Graham was the first to put big time religious preaching on national TV, when he aired his blockbuster Madison Square Garden “crusade” Saturday nights on the ABC network back in 1957. No one at that time could have imagined what would happen to the relationship between religion and television 60 years in the future.
Religious programming had already been on television before Billy Graham’s mega performance, but its place was a quiet, little God ghetto of free airtime given to the national organizations of Catholics, Jews, Protestants and Baptists, respectively, who produced low-key programs aimed at educating the public about their religion. The relationship between religion and the mass media has changed a great deal since then.
Today, rich and famous television preachers such as Joel Osteen, Bishop T.D. Jakes, Pat Robertson and prosperity preacher Creflo Dollar are celebrities whose television ministries have grown into empires with multiple outlets for their message and influence.
While televangelists were busily and eagerly promoting religion (and themselves) on television, mainstream television’s programming departments studiously avoided the subject, which they apparently considered too hot to handle. Generally speaking, clergy and religious rituals can be found on TV only when a scene calls for performing a wedding or funeral.
But it looks like things are changing this season. The CBS network is planning a bold move with two new shows that deal with religion. “Living Biblically” is a sitcom about a lapsed Catholic who decides he should try to live by Biblical values and directives before he becomes a father. Aided by his local rabbi and priest (who are best friends), the sitcom deals with moral challenges without sacrificing humor or respect. Real clergy were hired as consultants to the show to avoid giving offense.
The other religious show on the CBS schedule is “God Friended Me”. It’s about an atheist who is friended by God on Facebook. The show is being labeled a comedy that will explore the different aspects of faith, science, and belief.
Religious documentaries have been on the increase for the past several years. Scholars of religion participated in bringing the study of religion to the television audience with programs such as The Story of God With Morgan Freeman, Finding Jesus: Faith, Fact, Forgery, and the long-running Religion and Ethics Newsweekly.
All these programs are efforts to bring balanced recognition to a topic that is central to the lives and identities of 85 percent of the world’s population.
Too often, when religion is mentioned on the air and in the news it is all about violence and conflict.
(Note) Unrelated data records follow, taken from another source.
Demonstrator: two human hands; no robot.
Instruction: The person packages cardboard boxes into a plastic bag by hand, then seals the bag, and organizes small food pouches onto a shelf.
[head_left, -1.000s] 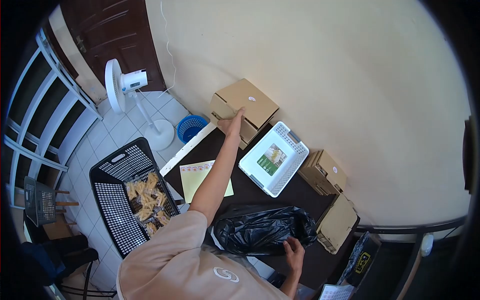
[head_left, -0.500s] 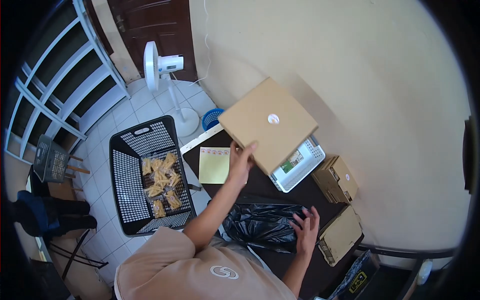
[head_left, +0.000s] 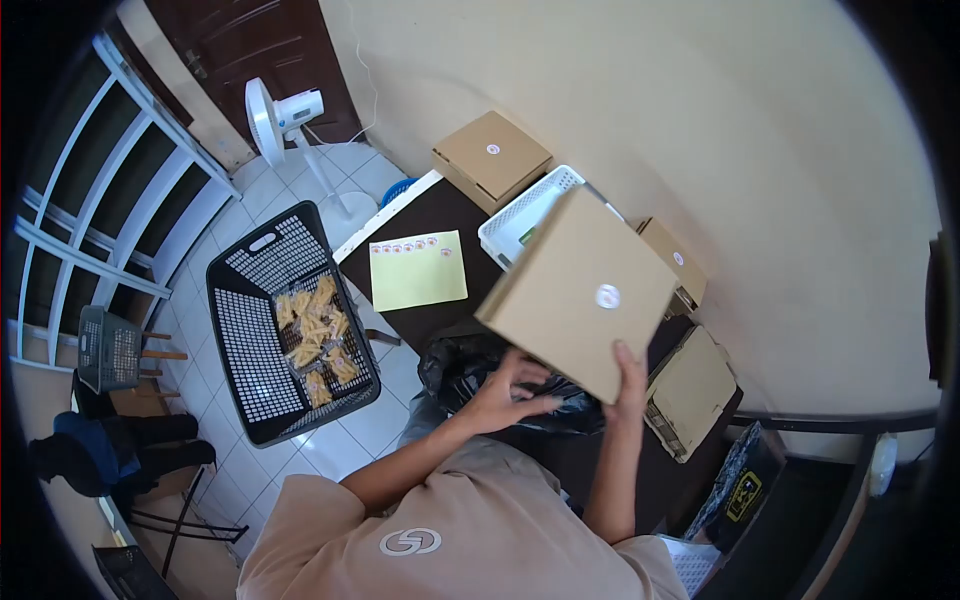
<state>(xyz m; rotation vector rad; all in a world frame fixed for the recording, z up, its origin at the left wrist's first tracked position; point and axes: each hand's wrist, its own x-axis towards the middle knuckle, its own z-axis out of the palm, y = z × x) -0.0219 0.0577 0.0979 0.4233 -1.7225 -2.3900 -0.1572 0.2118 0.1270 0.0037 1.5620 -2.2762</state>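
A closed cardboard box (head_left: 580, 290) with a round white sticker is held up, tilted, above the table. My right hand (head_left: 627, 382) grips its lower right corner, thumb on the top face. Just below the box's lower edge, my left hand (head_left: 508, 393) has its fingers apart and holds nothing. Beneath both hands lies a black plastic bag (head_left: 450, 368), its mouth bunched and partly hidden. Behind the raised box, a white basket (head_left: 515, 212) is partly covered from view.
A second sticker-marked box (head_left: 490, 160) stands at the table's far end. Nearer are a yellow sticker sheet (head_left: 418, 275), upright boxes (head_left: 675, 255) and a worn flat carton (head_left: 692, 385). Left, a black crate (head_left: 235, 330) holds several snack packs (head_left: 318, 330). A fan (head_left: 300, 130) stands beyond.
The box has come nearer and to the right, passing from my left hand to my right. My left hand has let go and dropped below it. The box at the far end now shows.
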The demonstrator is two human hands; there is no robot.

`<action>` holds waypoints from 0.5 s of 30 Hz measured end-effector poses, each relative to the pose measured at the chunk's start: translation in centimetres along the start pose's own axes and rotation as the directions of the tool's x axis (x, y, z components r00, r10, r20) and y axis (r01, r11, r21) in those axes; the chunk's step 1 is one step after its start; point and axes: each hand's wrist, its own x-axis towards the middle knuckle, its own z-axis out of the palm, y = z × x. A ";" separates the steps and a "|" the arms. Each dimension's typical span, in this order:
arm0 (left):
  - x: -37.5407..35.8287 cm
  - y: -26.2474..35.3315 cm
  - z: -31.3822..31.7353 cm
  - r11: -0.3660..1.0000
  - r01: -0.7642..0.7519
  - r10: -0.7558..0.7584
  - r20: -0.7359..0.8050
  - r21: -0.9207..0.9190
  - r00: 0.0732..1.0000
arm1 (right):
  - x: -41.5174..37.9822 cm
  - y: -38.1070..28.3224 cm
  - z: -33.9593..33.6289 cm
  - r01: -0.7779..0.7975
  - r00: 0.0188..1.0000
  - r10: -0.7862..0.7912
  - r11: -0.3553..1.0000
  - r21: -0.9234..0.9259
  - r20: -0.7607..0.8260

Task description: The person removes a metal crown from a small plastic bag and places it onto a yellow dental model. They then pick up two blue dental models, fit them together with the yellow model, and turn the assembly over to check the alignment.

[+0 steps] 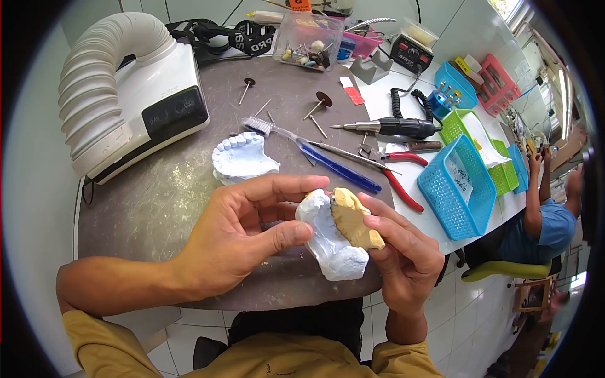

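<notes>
My left hand [230, 236] grips a pale blue-white plaster dental cast [324, 242] between thumb and fingers. In my right hand [409, 258] is a yellow dental cast [351, 223], pinched at its right side. The two casts meet along their tooth rows, tilted above the front of the bench. A small metallic bit shows near the top of the seam. Behind my left hand, another pale blue-white dental cast [242, 160] lies on the bench. Just beyond the held casts are a blue-handled toothbrush [337, 167] and a slim metal instrument [356, 157].
A white box with a ribbed hose [94, 88] stands at left. Rotary discs [323, 99], a handpiece [403, 127] and red-handled pliers [403, 192] lie on the bench. A blue basket [457, 189] is at right. Behind it sits a person in a blue shirt [548, 230].
</notes>
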 end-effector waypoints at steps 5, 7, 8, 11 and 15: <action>0.0 0.4 0.1 0.999 0.051 -0.051 -0.012 -0.002 0.999 | 0.2 -0.3 0.0 -0.046 0.999 0.046 0.998 0.037 0.011; 0.0 0.4 0.2 0.998 0.055 -0.055 -0.008 -0.015 0.998 | 0.2 -0.3 0.0 -0.070 0.997 0.069 0.995 0.070 0.018; 0.0 0.5 0.2 0.998 0.059 -0.059 -0.003 -0.029 0.998 | 0.1 -0.4 -0.1 -0.133 0.991 0.131 0.984 0.122 0.024; 0.0 0.3 0.2 0.996 0.044 -0.043 0.011 -0.073 0.999 | 0.3 -0.7 -0.3 -0.245 0.969 0.239 0.947 0.206 0.055; 0.2 0.0 0.0 0.993 0.041 -0.038 0.033 -0.111 0.999 | 1.0 -0.7 -0.8 -0.410 0.911 0.400 0.859 0.306 0.099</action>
It’s true that the world’s chaos is often religiously tinged, but intelligent viewers know that isn’t the whole story of religion. America’s own political and social instability and cultural conflict serve to heighten the public’s appetite for something authentic and transcendent. That’s why the time is right for entertainment programs that reflect the TV viewer’s personal search for spirituality and meaning. That’s why the time is also right for informative programs that help viewers understand how others see the world.
Religion makes an appearance on the big screen as well as on TV this year. “Mary Magdalene,” is a feature film that will be released in the U.K. before Easter. “Believer,” is a documentary that focuses on the front man of the rock band Imagine Dragons, Dan Reynolds, who works to reconcile his faith as a Mormon with the Mormon Church’s stance on the LGBT community. It will be screened in theaters this summer and will air on HBO in the fall.
Since a fundamental purpose of religion is to impart hope, the nomination of one particular little film for an Oscar is most gratifying. The film is a reminder that “Love Your Neighbor As Yourself” is still the gold standard of human behavior for both the faithful and faithless alike. The 23-minute film, “Watu Wote” (Swahili for “All of Us”) is based on a true story of human decency and heroism.
In 2015, Al-Shabab terrorists stormed a bus in Kenya and ordered the more than 100 passengers to separate into Christians and Muslims in order to kill the Christians.
The Muslim passengers refused. Instead, they shielded their fellow Christians and offering their hijabs so the women could not be identified by their religion. As a result of this act of solidarity, almost all of the passengers survived the attack.
The film was nominated for Best Live Action Short Film in the 2018 Oscars.